▸ **Required action**: Among the lines of data below, reproduce only those from the one with "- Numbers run" through the one with "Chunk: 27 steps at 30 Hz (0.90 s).", exactly as they stand, both ends included.

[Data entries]
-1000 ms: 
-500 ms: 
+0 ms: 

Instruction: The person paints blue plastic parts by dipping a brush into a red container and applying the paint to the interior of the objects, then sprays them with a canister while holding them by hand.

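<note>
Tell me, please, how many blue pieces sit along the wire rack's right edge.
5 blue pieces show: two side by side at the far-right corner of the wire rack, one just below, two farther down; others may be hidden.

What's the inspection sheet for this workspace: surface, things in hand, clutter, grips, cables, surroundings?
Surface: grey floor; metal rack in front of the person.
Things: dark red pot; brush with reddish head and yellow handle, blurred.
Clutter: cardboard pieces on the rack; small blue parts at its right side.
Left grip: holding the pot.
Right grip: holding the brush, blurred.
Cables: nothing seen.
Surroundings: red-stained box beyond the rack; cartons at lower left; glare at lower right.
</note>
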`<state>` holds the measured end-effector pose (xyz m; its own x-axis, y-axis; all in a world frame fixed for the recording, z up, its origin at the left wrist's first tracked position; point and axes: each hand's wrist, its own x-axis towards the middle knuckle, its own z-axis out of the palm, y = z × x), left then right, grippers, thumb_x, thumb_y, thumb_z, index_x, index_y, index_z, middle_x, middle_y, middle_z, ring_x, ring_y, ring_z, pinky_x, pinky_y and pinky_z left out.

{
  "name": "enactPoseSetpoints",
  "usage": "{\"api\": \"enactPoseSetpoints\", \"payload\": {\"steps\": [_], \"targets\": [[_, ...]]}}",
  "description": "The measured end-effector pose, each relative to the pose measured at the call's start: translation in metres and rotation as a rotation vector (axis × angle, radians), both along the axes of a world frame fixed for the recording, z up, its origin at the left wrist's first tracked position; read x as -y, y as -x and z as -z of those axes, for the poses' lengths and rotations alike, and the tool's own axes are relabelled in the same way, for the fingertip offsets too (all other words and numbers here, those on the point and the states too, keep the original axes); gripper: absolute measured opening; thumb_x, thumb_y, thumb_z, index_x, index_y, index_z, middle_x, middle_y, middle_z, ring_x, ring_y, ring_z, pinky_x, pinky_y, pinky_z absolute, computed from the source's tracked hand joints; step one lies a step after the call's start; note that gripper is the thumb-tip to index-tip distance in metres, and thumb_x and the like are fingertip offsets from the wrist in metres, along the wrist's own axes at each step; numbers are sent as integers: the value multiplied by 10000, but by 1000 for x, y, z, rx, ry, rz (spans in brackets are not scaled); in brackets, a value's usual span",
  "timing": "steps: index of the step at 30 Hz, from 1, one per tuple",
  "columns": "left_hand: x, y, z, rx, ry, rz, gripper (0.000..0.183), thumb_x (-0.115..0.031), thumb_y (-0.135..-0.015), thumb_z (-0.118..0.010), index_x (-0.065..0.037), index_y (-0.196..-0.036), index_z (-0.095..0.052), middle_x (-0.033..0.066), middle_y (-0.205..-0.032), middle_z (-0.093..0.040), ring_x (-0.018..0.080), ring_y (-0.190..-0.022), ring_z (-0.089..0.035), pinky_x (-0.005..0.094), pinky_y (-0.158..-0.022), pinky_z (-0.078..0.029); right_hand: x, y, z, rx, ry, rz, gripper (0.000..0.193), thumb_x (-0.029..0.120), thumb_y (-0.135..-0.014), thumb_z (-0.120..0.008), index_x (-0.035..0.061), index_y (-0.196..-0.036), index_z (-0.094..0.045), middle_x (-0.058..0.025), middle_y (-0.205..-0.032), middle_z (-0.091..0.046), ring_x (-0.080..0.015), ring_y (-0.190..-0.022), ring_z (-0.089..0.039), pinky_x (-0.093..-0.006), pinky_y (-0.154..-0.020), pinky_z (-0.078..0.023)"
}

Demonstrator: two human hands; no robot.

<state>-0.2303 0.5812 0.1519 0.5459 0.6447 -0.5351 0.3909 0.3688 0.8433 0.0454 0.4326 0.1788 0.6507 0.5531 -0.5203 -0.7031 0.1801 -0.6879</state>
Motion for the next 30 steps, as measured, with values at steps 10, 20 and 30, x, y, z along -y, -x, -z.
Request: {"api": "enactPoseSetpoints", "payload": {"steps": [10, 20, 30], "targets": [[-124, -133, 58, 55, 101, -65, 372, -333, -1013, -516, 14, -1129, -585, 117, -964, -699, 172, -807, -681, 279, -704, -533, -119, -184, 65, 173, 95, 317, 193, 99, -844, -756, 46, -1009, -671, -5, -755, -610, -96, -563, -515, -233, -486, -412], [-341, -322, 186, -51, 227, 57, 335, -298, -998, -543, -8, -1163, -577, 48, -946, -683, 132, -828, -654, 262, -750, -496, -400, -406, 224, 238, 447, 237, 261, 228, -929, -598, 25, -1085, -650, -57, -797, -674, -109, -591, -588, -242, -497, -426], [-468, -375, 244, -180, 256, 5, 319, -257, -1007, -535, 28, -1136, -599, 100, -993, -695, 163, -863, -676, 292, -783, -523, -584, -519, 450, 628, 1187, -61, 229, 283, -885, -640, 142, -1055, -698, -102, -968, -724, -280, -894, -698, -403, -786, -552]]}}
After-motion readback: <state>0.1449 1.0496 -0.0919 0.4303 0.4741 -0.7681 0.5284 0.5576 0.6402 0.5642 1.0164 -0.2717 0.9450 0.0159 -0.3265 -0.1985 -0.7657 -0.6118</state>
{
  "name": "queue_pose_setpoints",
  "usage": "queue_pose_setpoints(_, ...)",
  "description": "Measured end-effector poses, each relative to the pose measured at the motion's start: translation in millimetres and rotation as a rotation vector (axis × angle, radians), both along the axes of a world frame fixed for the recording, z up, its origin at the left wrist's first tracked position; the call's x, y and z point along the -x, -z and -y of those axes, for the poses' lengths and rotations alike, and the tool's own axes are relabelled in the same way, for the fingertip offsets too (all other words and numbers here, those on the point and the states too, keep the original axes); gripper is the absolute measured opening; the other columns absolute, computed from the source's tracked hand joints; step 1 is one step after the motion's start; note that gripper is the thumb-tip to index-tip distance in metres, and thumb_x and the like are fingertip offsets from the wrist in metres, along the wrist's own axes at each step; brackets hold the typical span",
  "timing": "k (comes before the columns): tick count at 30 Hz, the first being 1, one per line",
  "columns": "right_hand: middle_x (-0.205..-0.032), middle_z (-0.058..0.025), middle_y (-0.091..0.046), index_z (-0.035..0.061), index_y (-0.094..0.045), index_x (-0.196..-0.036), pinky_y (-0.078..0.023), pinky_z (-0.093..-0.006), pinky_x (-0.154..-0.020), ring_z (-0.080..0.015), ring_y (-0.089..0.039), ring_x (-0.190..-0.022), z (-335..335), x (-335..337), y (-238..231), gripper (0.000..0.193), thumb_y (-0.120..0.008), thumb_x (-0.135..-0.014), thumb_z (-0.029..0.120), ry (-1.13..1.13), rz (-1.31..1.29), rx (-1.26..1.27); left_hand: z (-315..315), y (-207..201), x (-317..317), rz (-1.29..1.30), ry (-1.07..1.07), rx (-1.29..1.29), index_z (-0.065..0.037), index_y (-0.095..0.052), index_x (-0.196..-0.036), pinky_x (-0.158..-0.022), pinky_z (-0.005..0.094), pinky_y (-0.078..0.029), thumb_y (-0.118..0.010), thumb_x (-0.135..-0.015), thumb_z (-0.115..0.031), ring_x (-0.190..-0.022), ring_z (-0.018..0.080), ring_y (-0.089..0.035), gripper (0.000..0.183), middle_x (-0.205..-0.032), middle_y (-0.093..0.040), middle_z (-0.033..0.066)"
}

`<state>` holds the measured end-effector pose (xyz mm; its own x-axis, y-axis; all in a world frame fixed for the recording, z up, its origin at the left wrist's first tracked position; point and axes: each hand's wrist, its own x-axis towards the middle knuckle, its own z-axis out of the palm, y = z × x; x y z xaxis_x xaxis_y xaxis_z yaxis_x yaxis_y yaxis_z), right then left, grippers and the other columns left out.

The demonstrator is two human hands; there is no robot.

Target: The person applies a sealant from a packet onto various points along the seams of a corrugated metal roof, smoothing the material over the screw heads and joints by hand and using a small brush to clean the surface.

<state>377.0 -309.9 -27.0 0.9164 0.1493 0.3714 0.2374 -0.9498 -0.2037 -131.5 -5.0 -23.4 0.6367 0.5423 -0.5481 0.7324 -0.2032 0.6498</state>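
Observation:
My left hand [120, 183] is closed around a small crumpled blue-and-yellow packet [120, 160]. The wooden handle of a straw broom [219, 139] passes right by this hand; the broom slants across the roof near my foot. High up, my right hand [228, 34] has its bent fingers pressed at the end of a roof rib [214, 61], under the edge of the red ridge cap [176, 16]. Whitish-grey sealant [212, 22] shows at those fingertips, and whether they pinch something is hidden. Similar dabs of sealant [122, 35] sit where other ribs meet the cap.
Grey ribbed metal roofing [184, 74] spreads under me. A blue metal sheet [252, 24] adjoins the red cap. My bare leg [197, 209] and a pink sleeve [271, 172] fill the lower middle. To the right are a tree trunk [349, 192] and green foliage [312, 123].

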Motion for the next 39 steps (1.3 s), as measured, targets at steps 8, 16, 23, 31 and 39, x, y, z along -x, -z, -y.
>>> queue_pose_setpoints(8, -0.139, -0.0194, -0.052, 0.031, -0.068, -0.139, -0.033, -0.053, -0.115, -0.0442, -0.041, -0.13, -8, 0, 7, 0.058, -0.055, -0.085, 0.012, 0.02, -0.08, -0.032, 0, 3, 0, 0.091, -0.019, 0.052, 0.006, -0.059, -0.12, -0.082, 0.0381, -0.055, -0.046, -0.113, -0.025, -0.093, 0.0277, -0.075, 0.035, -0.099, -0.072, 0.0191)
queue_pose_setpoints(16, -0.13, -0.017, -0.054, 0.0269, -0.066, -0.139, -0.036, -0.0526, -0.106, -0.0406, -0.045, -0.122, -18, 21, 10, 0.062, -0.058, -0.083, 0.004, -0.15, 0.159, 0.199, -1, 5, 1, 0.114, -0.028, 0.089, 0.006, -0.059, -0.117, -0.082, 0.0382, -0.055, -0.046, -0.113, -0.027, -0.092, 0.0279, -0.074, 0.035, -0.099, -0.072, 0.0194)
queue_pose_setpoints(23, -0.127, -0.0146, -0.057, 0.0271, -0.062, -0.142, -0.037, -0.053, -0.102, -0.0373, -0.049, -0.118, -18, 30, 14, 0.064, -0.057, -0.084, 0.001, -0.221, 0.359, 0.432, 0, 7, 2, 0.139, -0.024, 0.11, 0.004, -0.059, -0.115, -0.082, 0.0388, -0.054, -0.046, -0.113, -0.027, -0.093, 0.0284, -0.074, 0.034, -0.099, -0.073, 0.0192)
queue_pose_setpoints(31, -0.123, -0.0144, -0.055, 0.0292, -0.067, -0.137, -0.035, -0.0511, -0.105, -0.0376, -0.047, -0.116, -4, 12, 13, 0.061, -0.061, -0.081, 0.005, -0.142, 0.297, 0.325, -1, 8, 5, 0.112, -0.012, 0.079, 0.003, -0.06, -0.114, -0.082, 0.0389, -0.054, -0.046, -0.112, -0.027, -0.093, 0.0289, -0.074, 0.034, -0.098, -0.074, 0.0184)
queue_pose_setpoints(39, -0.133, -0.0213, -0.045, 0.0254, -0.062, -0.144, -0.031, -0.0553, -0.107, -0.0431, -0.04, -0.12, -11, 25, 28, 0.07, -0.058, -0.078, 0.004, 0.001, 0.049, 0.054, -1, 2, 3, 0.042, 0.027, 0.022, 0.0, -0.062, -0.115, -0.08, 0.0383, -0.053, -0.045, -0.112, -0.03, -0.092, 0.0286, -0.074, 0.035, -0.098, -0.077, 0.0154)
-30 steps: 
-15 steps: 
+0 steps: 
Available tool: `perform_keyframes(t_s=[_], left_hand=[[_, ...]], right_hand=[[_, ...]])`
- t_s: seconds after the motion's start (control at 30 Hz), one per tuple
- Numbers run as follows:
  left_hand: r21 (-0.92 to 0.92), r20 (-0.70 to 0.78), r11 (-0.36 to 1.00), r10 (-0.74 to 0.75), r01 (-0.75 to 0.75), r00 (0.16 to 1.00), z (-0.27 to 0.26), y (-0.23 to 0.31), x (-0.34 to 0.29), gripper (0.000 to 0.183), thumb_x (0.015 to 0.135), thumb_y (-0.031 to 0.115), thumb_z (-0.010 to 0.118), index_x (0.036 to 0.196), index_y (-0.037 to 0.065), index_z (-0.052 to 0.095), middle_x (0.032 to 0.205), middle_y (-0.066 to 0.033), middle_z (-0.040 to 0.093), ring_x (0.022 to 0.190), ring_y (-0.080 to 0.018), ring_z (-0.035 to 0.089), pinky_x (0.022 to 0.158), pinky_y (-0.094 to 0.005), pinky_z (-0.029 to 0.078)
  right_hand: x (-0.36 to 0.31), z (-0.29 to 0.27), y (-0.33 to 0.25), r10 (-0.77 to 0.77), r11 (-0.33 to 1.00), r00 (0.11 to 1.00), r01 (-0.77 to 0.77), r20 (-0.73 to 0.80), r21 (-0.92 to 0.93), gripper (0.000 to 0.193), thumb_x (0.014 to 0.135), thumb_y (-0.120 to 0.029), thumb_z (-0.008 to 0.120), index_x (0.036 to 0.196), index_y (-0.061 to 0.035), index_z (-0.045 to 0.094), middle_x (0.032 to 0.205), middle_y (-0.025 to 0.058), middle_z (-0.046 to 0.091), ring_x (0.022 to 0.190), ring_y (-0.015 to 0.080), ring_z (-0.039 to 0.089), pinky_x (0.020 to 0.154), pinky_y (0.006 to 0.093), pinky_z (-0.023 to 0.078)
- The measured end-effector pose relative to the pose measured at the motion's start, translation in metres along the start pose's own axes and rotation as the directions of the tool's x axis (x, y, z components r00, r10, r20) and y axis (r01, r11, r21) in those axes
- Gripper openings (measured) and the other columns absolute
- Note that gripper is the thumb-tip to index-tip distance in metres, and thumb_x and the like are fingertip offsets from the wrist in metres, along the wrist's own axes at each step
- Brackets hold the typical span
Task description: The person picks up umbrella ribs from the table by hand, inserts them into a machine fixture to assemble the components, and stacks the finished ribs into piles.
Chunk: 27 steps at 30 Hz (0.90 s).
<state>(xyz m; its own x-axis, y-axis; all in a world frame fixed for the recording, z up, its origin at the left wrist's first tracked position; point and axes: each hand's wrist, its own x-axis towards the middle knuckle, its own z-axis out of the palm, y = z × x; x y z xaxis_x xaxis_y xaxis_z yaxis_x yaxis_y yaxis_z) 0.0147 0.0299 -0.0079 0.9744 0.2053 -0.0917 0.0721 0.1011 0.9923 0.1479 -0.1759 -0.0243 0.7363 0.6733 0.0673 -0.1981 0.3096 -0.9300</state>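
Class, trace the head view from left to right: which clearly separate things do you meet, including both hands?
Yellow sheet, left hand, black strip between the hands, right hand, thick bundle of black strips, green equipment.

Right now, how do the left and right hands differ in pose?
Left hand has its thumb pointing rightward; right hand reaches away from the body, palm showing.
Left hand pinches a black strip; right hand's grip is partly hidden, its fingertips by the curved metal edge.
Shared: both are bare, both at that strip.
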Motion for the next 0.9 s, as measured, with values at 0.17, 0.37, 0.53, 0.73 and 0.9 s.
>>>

▸ **Exercise answer**:
- Numbers run as follows:
  left_hand: r21 (-0.92 to 0.92), r20 (-0.70 to 0.78), r11 (-0.36 to 1.00), r10 (-0.74 to 0.75), r01 (-0.75 to 0.75), r00 (0.16 to 1.00), z (-0.27 to 0.26), y (-0.23 to 0.31), x (-0.34 to 0.29), gripper (0.000 to 0.183), thumb_x (0.015 to 0.135), thumb_y (-0.031 to 0.115), thumb_z (-0.010 to 0.118), index_x (0.036 to 0.196), index_y (-0.037 to 0.065), index_z (-0.052 to 0.095), middle_x (0.032 to 0.205), middle_y (-0.066 to 0.033), middle_z (-0.040 to 0.093), ring_x (0.022 to 0.190), ring_y (-0.080 to 0.018), ring_z (-0.035 to 0.089), pinky_x (0.022 to 0.158), pinky_y (-0.094 to 0.005), pinky_z (-0.029 to 0.078)
  right_hand: x (-0.36 to 0.31), z (-0.29 to 0.27), y (-0.33 to 0.25), r10 (-0.77 to 0.77), r11 (-0.33 to 1.00), r00 (0.11 to 1.00), r01 (-0.77 to 0.77), r20 (-0.73 to 0.80), r21 (-0.92 to 0.93), gripper (0.000 to 0.193), thumb_x (0.014 to 0.135), thumb_y (-0.120 to 0.029), thumb_z (-0.008 to 0.120), index_x (0.036 to 0.196), index_y (-0.061 to 0.035), index_z (-0.045 to 0.094), middle_x (0.032 to 0.205), middle_y (-0.025 to 0.058), middle_z (-0.046 to 0.091), ring_x (0.022 to 0.190), ring_y (-0.015 to 0.080), ring_z (-0.039 to 0.089), pinky_x (0.020 to 0.154), pinky_y (0.006 to 0.093), pinky_z (-0.023 to 0.078)
- The measured end-effector pose relative to the pose measured at the motion's start, translation in metres along the start pose's own axes and rotation as the directions of the tool's x axis (x, y, z components r00, r10, r20) and y axis (r01, r11, r21) in those axes
- Gripper openings (measured) and the other columns absolute
- Note that gripper is the thumb-tip to index-tip distance in metres, and thumb_x and the like are fingertip offsets from the wrist in metres, along the wrist's own axes at each step
- Brackets hold the typical span
Task description: The person picks up umbrella ribs from the table by hand, inserts them into a machine fixture to assemble the components, and stacks the finished ribs into piles.
Chunk: 27 steps at 30 Hz (0.90 s).

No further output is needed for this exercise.